--- START ---

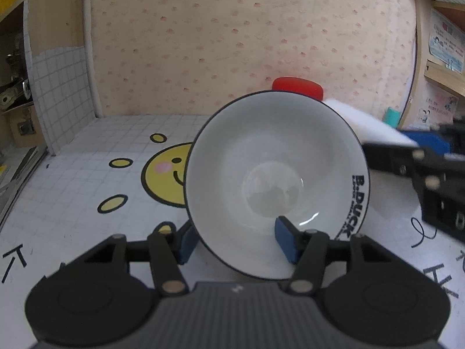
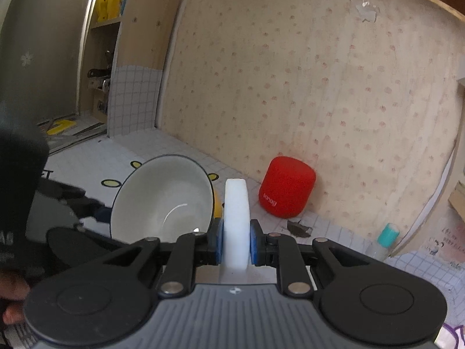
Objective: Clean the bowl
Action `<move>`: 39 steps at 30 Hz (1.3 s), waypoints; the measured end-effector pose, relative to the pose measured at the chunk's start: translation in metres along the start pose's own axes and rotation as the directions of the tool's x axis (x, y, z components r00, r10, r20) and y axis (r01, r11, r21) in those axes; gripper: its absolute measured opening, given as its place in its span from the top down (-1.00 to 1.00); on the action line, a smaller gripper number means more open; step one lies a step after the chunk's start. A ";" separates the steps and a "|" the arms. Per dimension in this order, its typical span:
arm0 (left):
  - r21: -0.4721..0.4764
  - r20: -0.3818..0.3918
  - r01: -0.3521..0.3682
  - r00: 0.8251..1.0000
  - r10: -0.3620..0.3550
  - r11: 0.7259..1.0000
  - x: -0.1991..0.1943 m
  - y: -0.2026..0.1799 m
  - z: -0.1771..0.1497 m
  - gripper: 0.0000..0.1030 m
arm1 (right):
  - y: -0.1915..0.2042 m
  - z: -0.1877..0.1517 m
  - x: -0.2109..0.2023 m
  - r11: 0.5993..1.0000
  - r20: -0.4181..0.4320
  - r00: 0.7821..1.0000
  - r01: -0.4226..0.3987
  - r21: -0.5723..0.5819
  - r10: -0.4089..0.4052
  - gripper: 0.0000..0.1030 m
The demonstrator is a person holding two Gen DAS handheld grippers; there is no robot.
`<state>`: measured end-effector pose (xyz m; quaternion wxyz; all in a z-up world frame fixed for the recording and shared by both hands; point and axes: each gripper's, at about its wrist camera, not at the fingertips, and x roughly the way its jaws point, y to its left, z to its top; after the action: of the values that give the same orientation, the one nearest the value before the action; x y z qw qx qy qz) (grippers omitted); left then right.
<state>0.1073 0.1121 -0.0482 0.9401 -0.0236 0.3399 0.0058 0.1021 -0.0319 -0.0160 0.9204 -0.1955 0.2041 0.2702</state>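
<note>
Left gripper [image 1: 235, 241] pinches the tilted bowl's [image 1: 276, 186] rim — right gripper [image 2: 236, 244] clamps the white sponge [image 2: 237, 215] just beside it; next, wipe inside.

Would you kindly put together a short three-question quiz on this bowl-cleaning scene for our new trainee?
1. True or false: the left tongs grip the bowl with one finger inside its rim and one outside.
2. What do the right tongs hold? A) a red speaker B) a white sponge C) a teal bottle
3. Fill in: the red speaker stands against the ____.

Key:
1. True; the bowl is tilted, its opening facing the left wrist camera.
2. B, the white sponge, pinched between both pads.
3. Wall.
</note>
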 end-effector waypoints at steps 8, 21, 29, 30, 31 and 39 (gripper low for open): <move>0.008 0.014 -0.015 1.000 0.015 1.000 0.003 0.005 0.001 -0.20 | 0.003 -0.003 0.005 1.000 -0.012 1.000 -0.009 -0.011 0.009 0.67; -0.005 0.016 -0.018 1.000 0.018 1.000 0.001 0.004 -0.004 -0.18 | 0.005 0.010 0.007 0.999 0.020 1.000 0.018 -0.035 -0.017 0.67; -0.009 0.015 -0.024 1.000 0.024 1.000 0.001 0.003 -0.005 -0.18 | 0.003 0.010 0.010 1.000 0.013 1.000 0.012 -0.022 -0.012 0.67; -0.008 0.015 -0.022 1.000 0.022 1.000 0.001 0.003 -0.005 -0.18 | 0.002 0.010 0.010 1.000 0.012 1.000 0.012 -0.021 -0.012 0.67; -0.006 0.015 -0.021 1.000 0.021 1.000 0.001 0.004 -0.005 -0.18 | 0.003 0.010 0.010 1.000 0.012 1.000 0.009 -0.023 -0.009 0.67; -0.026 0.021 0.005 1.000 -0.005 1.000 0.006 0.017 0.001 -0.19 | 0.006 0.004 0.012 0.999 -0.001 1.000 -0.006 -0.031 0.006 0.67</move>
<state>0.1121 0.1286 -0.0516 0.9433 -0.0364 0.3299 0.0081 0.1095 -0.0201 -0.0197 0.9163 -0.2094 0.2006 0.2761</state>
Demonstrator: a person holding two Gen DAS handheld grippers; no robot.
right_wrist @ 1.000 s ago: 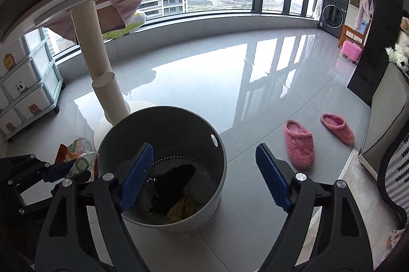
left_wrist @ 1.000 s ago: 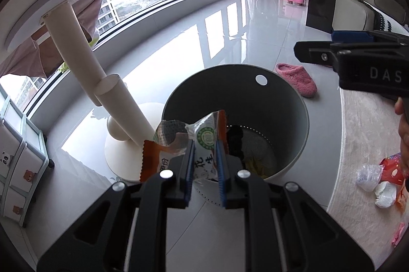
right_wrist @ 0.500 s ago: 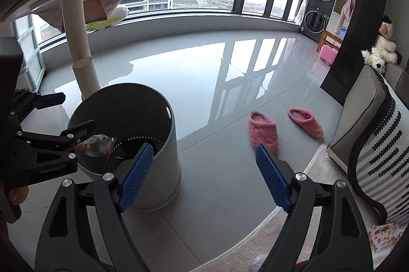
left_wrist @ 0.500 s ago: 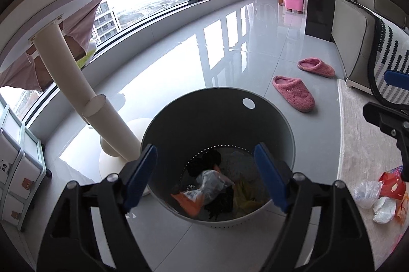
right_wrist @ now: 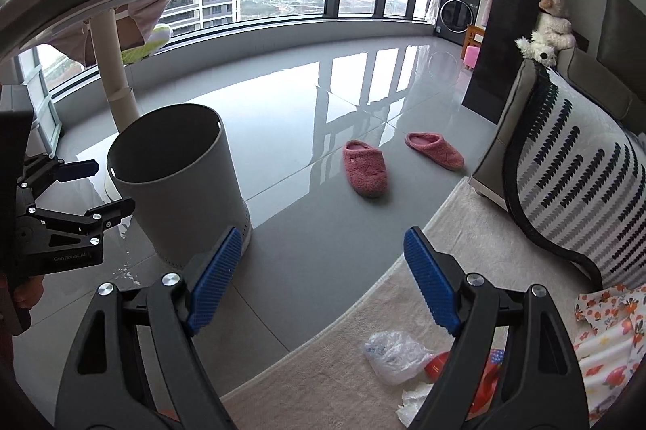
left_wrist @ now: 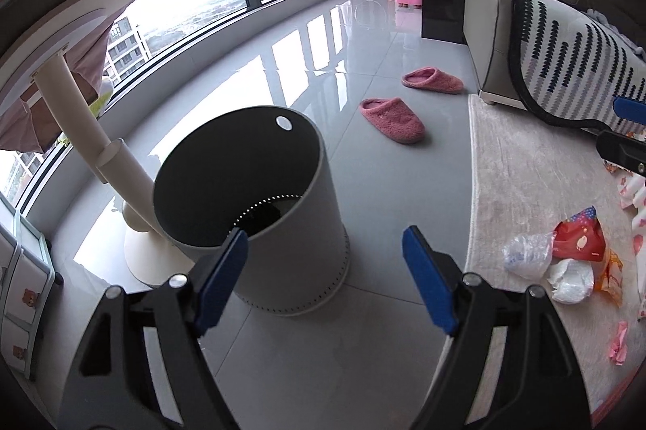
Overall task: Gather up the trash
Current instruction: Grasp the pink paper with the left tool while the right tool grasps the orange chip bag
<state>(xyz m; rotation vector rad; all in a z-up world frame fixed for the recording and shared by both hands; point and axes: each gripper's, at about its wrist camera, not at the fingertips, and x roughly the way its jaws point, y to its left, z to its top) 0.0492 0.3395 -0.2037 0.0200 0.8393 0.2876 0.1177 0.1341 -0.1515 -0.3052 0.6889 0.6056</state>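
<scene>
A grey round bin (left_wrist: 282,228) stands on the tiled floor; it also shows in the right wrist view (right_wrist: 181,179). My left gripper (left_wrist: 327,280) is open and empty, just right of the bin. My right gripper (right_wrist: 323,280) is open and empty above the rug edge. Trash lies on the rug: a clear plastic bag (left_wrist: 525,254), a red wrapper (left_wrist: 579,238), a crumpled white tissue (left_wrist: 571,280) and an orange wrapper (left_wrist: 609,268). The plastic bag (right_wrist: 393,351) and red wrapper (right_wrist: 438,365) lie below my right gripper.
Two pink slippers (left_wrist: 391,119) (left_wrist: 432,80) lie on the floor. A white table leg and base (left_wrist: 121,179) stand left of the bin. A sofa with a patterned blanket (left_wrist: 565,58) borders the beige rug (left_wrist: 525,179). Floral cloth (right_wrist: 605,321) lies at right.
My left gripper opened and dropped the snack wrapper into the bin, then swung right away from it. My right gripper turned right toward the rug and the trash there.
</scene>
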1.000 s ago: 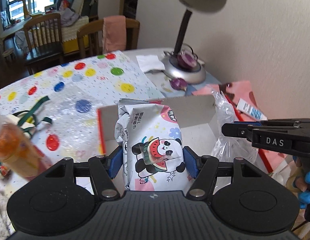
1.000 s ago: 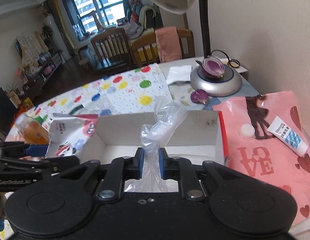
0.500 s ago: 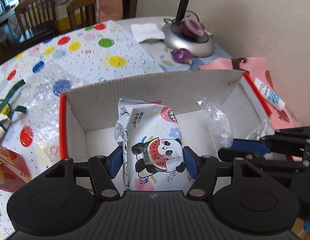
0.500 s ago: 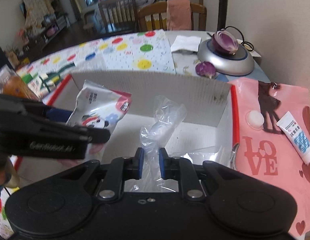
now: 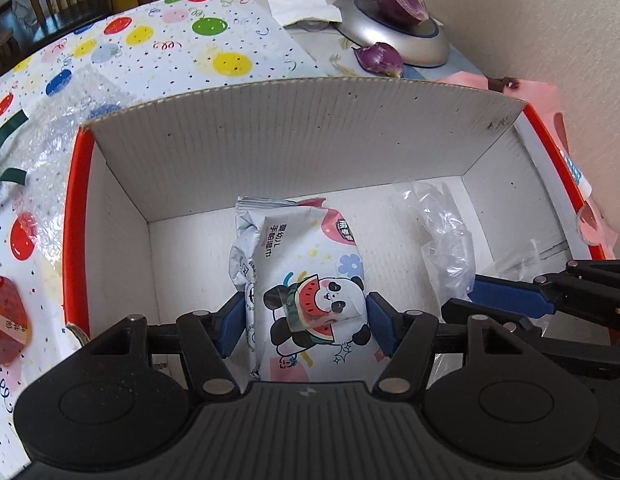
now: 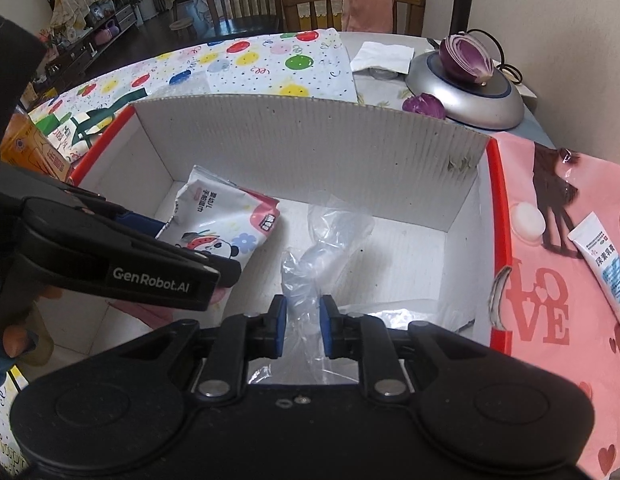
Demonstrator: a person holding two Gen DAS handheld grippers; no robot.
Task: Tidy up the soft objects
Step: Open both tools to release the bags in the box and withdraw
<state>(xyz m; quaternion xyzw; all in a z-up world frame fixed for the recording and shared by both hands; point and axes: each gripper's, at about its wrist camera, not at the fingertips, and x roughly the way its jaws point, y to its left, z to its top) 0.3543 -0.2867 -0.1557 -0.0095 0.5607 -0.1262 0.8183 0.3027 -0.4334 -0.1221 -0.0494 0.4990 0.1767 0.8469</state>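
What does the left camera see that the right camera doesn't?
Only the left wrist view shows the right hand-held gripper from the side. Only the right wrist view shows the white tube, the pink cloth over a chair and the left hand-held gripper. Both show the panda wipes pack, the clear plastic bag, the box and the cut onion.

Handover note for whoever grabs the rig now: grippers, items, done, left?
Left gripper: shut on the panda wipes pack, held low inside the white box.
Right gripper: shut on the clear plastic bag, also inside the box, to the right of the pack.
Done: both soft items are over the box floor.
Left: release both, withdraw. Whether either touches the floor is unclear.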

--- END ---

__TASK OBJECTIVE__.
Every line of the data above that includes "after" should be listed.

__EXERCISE SOLUTION__.
Action `<move>`: 39 steps at 30 Hz (1.3 s), waypoints; the measured end-effector pose, relative to the pose measured at the chunk's start: translation in metres along the start pose's own axes and rotation as the directions of the tool's x axis (x, y, z components r00, r10, r20) and y axis (r01, r11, r21) in those axes; gripper: its absolute measured opening, given as its place in its span from the top down (-1.00 to 1.00); on the action line, a smaller gripper number means more open; step one lies a step after the chunk's start. A ";" separates the steps and a "|" the arms. Per dimension in this order, its typical span:
`<state>`: measured end-effector pose (xyz m; quaternion wxyz; all in a z-up world frame fixed for the recording and shared by both hands; point and axes: each gripper's, at about its wrist camera, not at the fingertips, and x roughly the way its jaws point, y to its left, z to its top; after the action: of the values that give the same orientation, the one nearest the value before the action; x y z qw qx qy qz) (grippers omitted); left then right.

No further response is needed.